Immediate Past President Chuck Kwok raised what I believe to be some very important questions in a previous issue of the AIB Newsletter regarding the ways in which we can grow our membership responsibly, efficiently, and sustainably. It is now more urgent than ever that we accelerate our efforts to address this issue. I am convinced that AIB’s direction should be congruent with our evolving sustainability agenda, which I hope we will be able to articulate and begin implementing during my presidency. The Academy’s global organization should be increasingly mindful of the sustainability imperative, and of contributing to our overall sustainable development. And, on that note, it gives me great pleasure to tell you that this AIB Newsletter is the first to be completely electronic.

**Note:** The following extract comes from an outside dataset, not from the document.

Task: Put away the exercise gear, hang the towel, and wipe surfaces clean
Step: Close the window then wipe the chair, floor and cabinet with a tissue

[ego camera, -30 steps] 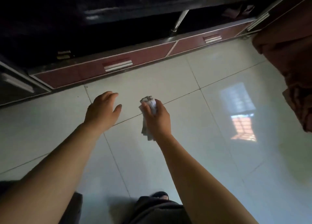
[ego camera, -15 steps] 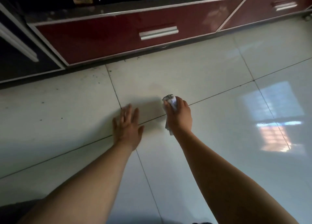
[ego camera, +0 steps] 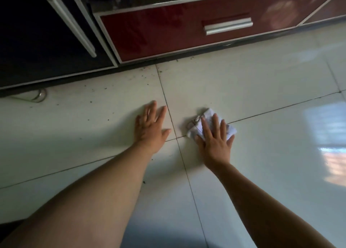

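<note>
Head view, single entry. Item one: cloth (ego camera: pixel 207 114), white, crumpled into a loose wad, lying on the floor (ego camera: pixel 271 107) just right of where two tile joints cross, well in front of the red drawer (ego camera: pixel 159 34). Your right hand (ego camera: pixel 215 141) lies flat on top of it, fingers straight and spread, pressing it to the tile; nothing is curled round it. Your left hand (ego camera: pixel 149 126) is flat on the bare tile just beside the joint, fingers straight, holding nothing, apart from the cloth. Handling, by judgement: soft, light and limp, nothing fragile about it; on this glossy tile it will likely slide easily and may bunch or slip from under the palm, so keep your weight over its middle, or gather the exposed far edge if you must lift it. Orientation: the wad has no clear pointing end; what shows round your hand looks broader from left to right than from near to far, though the covered middle cannot be judged. Item two: dark specks (ego camera: pixel 142 75), scattered on the tile near the cabinet base, left of and beyond the cloth, not yet wiped. Item three: drawer handle (ego camera: pixel 228 26), silver, horizontal. Item four: black cabinet door (ego camera: pixel 37 42), left of the drawer.
</note>
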The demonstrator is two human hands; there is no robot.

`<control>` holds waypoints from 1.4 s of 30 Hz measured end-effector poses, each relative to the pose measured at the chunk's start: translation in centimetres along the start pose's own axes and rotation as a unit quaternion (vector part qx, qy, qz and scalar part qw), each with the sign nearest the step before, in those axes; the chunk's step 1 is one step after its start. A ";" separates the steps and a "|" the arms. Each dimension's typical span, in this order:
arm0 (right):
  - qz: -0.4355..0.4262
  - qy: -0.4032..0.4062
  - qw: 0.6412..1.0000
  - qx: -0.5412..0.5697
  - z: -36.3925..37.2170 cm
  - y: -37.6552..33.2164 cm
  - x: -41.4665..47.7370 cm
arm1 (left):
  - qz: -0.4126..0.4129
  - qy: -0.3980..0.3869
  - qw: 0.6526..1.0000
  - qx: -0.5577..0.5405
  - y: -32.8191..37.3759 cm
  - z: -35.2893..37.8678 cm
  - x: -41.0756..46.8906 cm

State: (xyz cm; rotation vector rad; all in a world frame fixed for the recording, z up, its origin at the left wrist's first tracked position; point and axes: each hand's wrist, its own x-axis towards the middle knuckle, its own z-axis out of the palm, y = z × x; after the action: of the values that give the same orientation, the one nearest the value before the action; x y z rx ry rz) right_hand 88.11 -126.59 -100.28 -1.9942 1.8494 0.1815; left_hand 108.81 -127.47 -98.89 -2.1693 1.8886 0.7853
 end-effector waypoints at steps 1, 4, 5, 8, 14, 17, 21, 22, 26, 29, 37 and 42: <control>0.007 -0.003 1.000 0.000 -0.5 -0.1 1.3 | 0.002 -0.005 1.000 0.000 -0.3 -0.1 -0.1; 0.054 -0.013 0.998 0.030 -2.3 -1.2 5.4 | 0.003 -0.016 1.000 0.000 -1.7 -0.2 -1.2; 0.060 -0.011 0.998 0.035 -2.4 -2.0 6.0 | 0.001 -0.015 1.000 -0.002 -2.3 -0.1 -1.8; -0.006 -0.014 1.000 0.020 -1.4 -4.3 4.8 | -0.017 -0.007 1.000 0.005 -3.8 0.2 -3.3; -0.068 -0.026 0.997 -0.025 0.0 -3.3 1.6 | -0.048 -0.013 0.999 0.002 -5.8 -0.5 -3.7; 0.019 -0.018 0.999 0.019 -0.5 -4.7 3.6 | -0.068 -0.025 0.997 0.001 -5.7 -0.5 -4.3; -0.029 -0.016 0.999 0.008 -0.4 -8.3 5.0 | -0.080 -0.036 0.996 0.000 -4.8 -0.3 -5.6; -0.085 -0.027 0.996 -0.001 0.0 -8.7 4.4 | -0.078 -0.032 0.996 0.003 -4.7 -0.3 -5.9; -0.189 -0.018 0.982 -0.019 1.2 -6.9 1.8 | -0.068 0.003 0.997 0.021 -5.2 0.5 -6.2; -0.148 -0.018 0.988 -0.031 0.8 -5.5 1.7 | -0.058 0.014 0.998 0.026 -5.5 1.2 -6.5; -0.129 -0.003 0.989 -0.074 0.1 -7.3 4.5 | -0.098 0.074 0.990 -0.063 -6.7 1.6 -7.2; -0.118 -0.012 0.991 -0.063 0.4 -11.0 5.5 | -0.247 0.069 0.958 -0.127 -8.5 2.9 -7.9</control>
State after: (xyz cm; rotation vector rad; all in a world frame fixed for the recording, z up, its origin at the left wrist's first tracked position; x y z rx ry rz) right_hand 99.53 -131.13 -100.41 -2.2672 1.6051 0.2578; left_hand 115.65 -117.60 -99.40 -2.7514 1.2464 0.8189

With regard to research, International Business as a subject field has never been more promising for advances in thinking in business and management. I believe that IB research is poised to make important contributions to the social sciences and to society in terms of policy impact. Further developments from AIB in this vein are already under way.

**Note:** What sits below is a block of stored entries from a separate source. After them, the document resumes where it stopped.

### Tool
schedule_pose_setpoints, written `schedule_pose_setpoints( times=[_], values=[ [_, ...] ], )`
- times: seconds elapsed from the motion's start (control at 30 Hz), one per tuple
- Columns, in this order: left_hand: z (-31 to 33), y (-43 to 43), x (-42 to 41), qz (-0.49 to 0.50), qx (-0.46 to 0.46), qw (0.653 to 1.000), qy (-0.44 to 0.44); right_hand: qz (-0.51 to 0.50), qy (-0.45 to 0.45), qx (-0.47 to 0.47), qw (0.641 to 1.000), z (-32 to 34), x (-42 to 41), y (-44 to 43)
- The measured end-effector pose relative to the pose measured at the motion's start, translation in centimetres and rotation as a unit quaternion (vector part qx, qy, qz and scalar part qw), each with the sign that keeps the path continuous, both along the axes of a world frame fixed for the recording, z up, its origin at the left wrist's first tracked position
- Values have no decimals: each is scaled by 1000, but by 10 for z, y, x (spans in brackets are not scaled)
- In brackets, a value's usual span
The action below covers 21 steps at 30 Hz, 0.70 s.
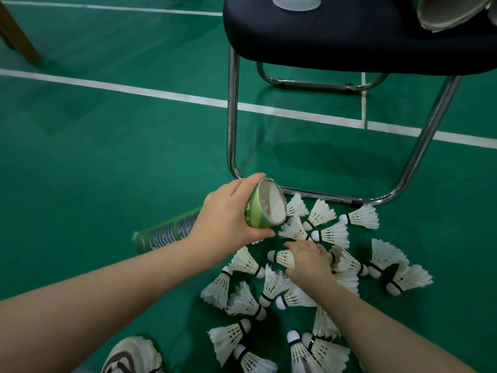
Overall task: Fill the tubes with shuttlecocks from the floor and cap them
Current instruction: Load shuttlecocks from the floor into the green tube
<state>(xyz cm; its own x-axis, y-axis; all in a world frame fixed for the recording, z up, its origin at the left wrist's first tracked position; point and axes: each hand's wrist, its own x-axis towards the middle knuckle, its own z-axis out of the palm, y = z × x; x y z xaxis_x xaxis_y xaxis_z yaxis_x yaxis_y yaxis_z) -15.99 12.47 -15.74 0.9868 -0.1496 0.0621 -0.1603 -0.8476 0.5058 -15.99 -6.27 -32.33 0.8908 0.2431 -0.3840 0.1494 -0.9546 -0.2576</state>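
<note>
My left hand [228,211] grips a green shuttlecock tube [262,211] near its open mouth. The tube lies tilted on the floor, and feathers show inside it. Its far end [150,238] sticks out to the left behind my wrist. My right hand [309,261] reaches down into a pile of several white shuttlecocks [322,232] on the green floor, with its fingers curled over one shuttlecock [282,257]. Whether that shuttlecock is lifted cannot be told. More shuttlecocks [242,300] lie scattered below and to the right.
A black chair [349,36] with chrome legs [232,117] stands right behind the pile. On its seat lie another open tube [451,12] and a white cap [295,2]. My shoe [131,356] is at the bottom left. A wooden leg [16,33] stands far left.
</note>
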Motion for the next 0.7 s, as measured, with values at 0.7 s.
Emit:
schedule_pose_setpoints(
  times=[0.7],
  values=[
    [-4, -18, 0, -22, 42, 999, 13, -132, -124, 394, 901, 131, 14, -48]
  ],
)
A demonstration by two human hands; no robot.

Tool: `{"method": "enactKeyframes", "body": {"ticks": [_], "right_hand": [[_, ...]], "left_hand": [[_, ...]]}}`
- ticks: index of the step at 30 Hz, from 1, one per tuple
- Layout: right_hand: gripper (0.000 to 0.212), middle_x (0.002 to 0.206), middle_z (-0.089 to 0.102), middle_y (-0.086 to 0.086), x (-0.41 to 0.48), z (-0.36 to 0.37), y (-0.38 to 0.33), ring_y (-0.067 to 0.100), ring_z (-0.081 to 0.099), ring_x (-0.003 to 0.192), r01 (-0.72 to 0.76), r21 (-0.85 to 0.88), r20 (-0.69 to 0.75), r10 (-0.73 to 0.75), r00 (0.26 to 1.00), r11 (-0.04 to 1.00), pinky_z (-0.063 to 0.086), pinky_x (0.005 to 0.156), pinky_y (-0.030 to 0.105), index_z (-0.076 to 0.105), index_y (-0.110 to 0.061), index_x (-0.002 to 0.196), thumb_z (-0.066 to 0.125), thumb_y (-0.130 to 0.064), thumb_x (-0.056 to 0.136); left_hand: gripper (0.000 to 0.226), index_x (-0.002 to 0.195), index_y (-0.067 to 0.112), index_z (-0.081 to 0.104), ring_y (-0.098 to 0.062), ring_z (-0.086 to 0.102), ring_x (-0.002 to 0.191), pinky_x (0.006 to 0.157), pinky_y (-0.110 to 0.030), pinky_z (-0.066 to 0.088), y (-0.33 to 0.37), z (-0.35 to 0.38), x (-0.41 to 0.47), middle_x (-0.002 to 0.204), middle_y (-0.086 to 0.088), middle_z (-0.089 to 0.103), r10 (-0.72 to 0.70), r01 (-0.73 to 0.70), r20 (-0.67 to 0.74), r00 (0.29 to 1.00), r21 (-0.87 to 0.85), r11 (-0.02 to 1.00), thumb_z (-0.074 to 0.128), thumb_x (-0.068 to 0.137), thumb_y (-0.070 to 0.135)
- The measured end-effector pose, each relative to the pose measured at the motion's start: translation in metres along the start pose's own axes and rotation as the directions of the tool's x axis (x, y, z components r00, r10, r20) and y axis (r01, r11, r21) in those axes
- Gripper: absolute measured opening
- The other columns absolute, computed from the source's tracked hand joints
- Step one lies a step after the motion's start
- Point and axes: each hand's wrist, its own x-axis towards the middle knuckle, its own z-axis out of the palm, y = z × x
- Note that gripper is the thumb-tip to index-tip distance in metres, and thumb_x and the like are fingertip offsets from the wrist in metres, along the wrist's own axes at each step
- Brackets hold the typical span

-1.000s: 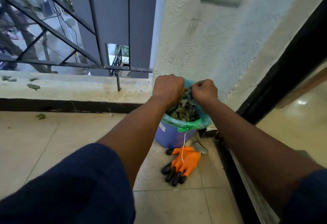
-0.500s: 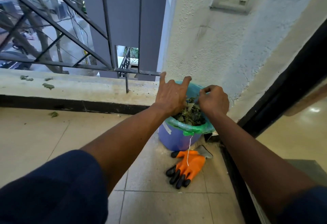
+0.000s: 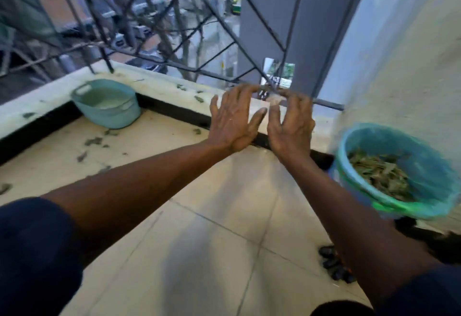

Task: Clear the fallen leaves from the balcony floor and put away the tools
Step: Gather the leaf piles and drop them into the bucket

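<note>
We are holding both hands out in front of us, above the balcony floor (image 3: 212,228) and close to the low ledge (image 3: 50,98). Our left hand (image 3: 234,118) is lying released, its fingers straight and fanned apart, grasping nothing. Our right hand (image 3: 290,126) is hanging just beside it, thumbs nearly meeting; its fingers (image 3: 303,102) are spreading wide and bending a little at the tips, and it too is gripping nothing. Neither palm is touching anything we can make out, though motion is blurring the fingertips, which are overlapping the lower bar of the railing (image 3: 189,68).

The bin (image 3: 409,146), lined with a green bag, is sitting to the right of our right forearm, against the pale wall (image 3: 399,66). A heap of dry leaves (image 3: 376,173) is lying inside it. More fallen leaves (image 3: 93,141) are lying scattered on the floor tiles to the left, and a few bits are sitting on top of the ledge. A teal basin (image 3: 112,118) is standing on the floor in the far left corner, touching the ledge's dark base. Dark glove fingertips (image 3: 334,265) are peeking out from behind our right forearm, low on the floor near the bin. Dark blue sleeves (image 3: 32,253) are covering our upper arms.
</note>
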Motion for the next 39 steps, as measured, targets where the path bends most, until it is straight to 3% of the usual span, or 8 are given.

In closing, I wish to express my thanks to a number of my AIB colleagues. I owe a special debt of gratitude to Chuck Kwok, the immediate past president, for his tremendous support overcoming what has been a very steep learning curve for me. Our many conversations have helped me immensely. I also wish to thank Marjorie Lyles who, had it not been for circumstances beyond her control which obliged her to step down from the AIB Executive Board, would have been your president today. Marjorie has been, and is, a great help to me. And Lorraine Eden has been an exceptional source of advice and wisdom throughout these last six months, during which I have served as president-elect.
I should like to take this opportunity to express my deepest gratitude to Tomas Hult, who stepped down from the post of Executive Director at the end of last year. The truly exceptional service Tomas has given to AIB was recognised when he received the John H. Dunning AIB Service Award at our Annual Meeting in Copenhagen last year, drawing a 40-seconds long applause from the audience in a huge vote of thanks from the members. Tunga Kiyak has now stepped into this role, combining it with his existing appointment as Managing Director leading the peerless Secretariat team that AIB is so fortunate to have.

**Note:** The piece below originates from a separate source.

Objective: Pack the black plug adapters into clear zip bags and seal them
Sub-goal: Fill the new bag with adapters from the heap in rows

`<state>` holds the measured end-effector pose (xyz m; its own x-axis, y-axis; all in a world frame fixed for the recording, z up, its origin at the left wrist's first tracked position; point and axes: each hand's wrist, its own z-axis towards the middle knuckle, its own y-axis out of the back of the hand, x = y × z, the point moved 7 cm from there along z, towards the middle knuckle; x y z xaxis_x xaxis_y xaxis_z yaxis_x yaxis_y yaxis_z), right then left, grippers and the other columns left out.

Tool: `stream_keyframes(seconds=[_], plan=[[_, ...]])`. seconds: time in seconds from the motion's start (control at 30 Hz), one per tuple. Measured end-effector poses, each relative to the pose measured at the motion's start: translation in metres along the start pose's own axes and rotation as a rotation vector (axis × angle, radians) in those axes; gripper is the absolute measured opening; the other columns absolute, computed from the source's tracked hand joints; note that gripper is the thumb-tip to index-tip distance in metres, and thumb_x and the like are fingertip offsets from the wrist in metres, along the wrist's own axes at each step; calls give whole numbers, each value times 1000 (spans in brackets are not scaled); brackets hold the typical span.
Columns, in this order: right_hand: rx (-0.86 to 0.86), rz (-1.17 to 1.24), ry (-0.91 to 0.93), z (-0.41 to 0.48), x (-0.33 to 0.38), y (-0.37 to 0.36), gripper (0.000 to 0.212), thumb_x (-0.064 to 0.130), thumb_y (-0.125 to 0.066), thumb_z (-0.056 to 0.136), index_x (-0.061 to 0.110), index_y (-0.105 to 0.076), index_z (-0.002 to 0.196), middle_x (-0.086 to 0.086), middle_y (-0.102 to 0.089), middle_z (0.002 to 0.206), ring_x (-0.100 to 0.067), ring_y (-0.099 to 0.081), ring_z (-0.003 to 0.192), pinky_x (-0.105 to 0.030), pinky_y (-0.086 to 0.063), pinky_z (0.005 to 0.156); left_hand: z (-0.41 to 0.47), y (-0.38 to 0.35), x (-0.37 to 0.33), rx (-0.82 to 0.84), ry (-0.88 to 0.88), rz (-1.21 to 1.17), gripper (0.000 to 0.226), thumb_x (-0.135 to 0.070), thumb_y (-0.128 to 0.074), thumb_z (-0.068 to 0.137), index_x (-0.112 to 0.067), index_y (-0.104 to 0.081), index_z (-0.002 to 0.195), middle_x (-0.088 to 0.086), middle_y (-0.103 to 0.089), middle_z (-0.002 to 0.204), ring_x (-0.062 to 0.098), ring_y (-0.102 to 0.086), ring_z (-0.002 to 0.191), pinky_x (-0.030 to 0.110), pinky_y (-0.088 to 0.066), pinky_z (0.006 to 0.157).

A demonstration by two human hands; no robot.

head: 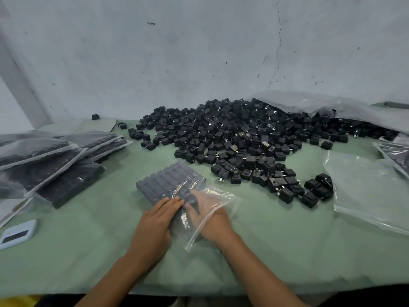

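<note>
A clear zip bag (170,185) lies on the green table in front of me, with black plug adapters in neat rows in its far end. My left hand (155,227) rests flat on top of the bag's near-left side, fingers straight. My right hand (210,216) is inside the bag's open mouth, seen through the plastic, its fingers reaching toward the adapters. A large heap of loose black adapters (243,138) spreads across the table behind the bag.
Filled bags (55,160) are stacked at the left. Empty clear bags (367,191) lie at the right, and a big plastic sack (332,107) drapes over the heap's right end. A small white device (17,233) sits near the left edge. A grey wall stands behind.
</note>
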<state>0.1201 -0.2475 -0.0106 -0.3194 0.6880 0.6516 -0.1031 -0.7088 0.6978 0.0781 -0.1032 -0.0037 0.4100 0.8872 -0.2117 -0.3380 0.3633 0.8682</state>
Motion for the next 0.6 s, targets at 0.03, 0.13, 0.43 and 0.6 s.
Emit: stream_keyframes(seconds=[0.03, 0.13, 0.43, 0.6], plan=[[4, 3, 7, 0, 0, 0, 32, 43, -52, 94, 26, -57, 120, -1, -68, 108, -21, -61, 102, -36, -50, 94, 0, 0, 1, -1, -2, -12, 67, -1, -44, 73, -20, -61, 135, -6, -56, 142, 19, -50, 134, 38, -48, 99], [17, 15, 5, -1, 0, 1, 34, 43, -51, 96, 23, -56, 123, -3, -67, 109, -22, -60, 103, -36, -48, 94, 1, 0, 7, 14, 20, -105, 61, -7, -39, 80, -20, -59, 137, -8, -53, 144, 16, -44, 137, 33, -34, 114], [96, 64, -44, -1, -4, -3, 33, 40, -52, 95, 29, -54, 126, 0, -67, 109, -20, -62, 100, -34, -48, 95, 13, 4, -2, -53, 68, -190, 52, -38, -26, 98, -19, -70, 117, -8, -65, 124, 11, -55, 117, 36, -38, 107], [110, 37, -76, 2, -7, -8, 44, 46, -50, 97, 31, -47, 138, -1, -64, 123, -20, -60, 113, -35, -46, 102, 12, 4, 0, -65, 85, -174, 49, -42, -27, 100, -24, -71, 116, -13, -65, 122, 10, -56, 117, 38, -42, 103]])
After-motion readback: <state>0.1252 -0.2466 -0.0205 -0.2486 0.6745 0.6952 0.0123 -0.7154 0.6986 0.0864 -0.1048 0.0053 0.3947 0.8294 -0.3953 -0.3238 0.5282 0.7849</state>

I also wish to congratulate and welcome the newly elected incoming Executive Board members (who will formally join the Board on August 1, 2020): incoming President-Elect Farok Contractor, incoming Vice President Program-Elect Andrew Delios, and incoming Vice President Administration-Elect Dana Minbaeva. Each brings a wealth of expertise that we will need to advance AIB’s ambitious agenda.
My Executive Board colleagues and I will be looking to the AIB membership, to those who care greatly about how AIB can adopt more innovative, sustainable models and practices, and exert positive influence through engagement with the business and policy communities. We will need imaginative thinking from all our members, both existing and new, around the world. Thank you, for this great privilege of serving as your president.